Lake Cascade has been a much better bass and perch fishery this past week, Tom McGlashen of Tackle Tom's in Cascade said.
Bass are taking plastic lizards in the lake. Perch are even hitting the larger three-inch plastic bass grubs in a pumpkin color, McGlashen said.
Trout fishing in the lake has remained slow for anglers, he said.
Dave Bingaman of Exodus Wilderness Adventures in Riggins said that the good bass reports from a week ago still are holding true on trips this week on the Salmon River.
Bingaman was also excited about the early steelhead numbers being reported through Bonneville Dam on the Columbia River.
Steelhead season does not begin until September on the Salmon River in Riggins, but as of Sunday 195,000 steelhead had passed Bonneville Dam. That number is up from 152,000 on the same date last year.
Steelhead passing through Lower Granite Dam on the Snake River was also up over last year's number. So far, 14,328 ocean-going rainbow trout had made their way back toward Idaho, which was 2,328 more than the 10-year average by this time of year, he said.
Trout anglers are still finding success at Horsethief Reservoir, McGlashen said.
"I haven't had a negative comment all year long," he said. Anglers using Powerbait from the shore near the dam have been having the most success catching the rainbow and brown trout that were stocked in the lake this spring.
The lake was drained last fall and a fish poison was applied to rid the lake of perch that were illegally transplanted in the lake.
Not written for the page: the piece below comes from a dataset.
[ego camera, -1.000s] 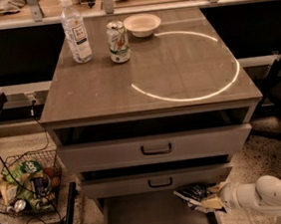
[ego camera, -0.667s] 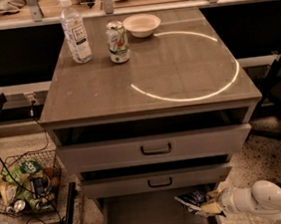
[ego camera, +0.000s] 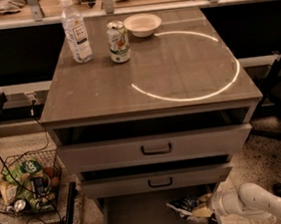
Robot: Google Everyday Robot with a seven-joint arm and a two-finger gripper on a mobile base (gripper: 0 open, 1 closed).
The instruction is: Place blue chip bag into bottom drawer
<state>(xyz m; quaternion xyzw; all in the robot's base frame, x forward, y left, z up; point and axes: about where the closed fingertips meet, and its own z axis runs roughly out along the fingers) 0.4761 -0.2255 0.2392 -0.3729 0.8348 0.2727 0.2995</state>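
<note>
Since a second ago the arm has slid toward 9 o'clock and a little lower, carrying the bag further in over the bottom drawer. The bag now sits over the drawer's 3 o'clock part, and I cannot tell whether it touches the tray floor. The gripper comes in from 4 o'clock and is at the bag's 3 o'clock edge, just inside the drawer's right wall. Directly above, at 12 o'clock, the middle drawer overhangs the tray, and the top drawer juts out above that. A wire basket of green packets stands on the floor at 9 o'clock. On the cabinet top, at the far end, are a can, a bottle and a bowl. The jaws are clenched on the bag's right edge, holding it
</note>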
The lake never fully refilled from spring runoff and weeds and algae were growing well in the shallow reservoir, but it never slowed the fishing success, McGlashen said.
"Fishing should be getting better now as the water is cooling," McCall Angler fishing guide Andrew Morgan said. "Watch for the tiger muskies stocked in some of the high mountain lakes."
Fish & Game stocked tiger muskies in several area high mountain lakes to rid the lakes of overpopulated brook trout. The fish may surprise some anglers expecting a trout on the end of the line.
Morgan suggests trout anglers pack caddis and dun patterns in their dry fly box. He also said that ant patterns, cinnamon colored, are working well as are black wooly buggers and prince nymphs.
Kimberland Meadows Pond was stocked this week with 500 catchable rainbow trout by the McCall Fish Hatchery.
Next week, the hatchery will stock Browns Pond with 900 rainbow trout, Council Park Pond with 700 trout, Fischer Pond with 1,000 trout, Payette Lake with 500 trout, Rowland Pond with 500 trout and the North Fork of the Payette River below the Cascade Dam with 500 trout.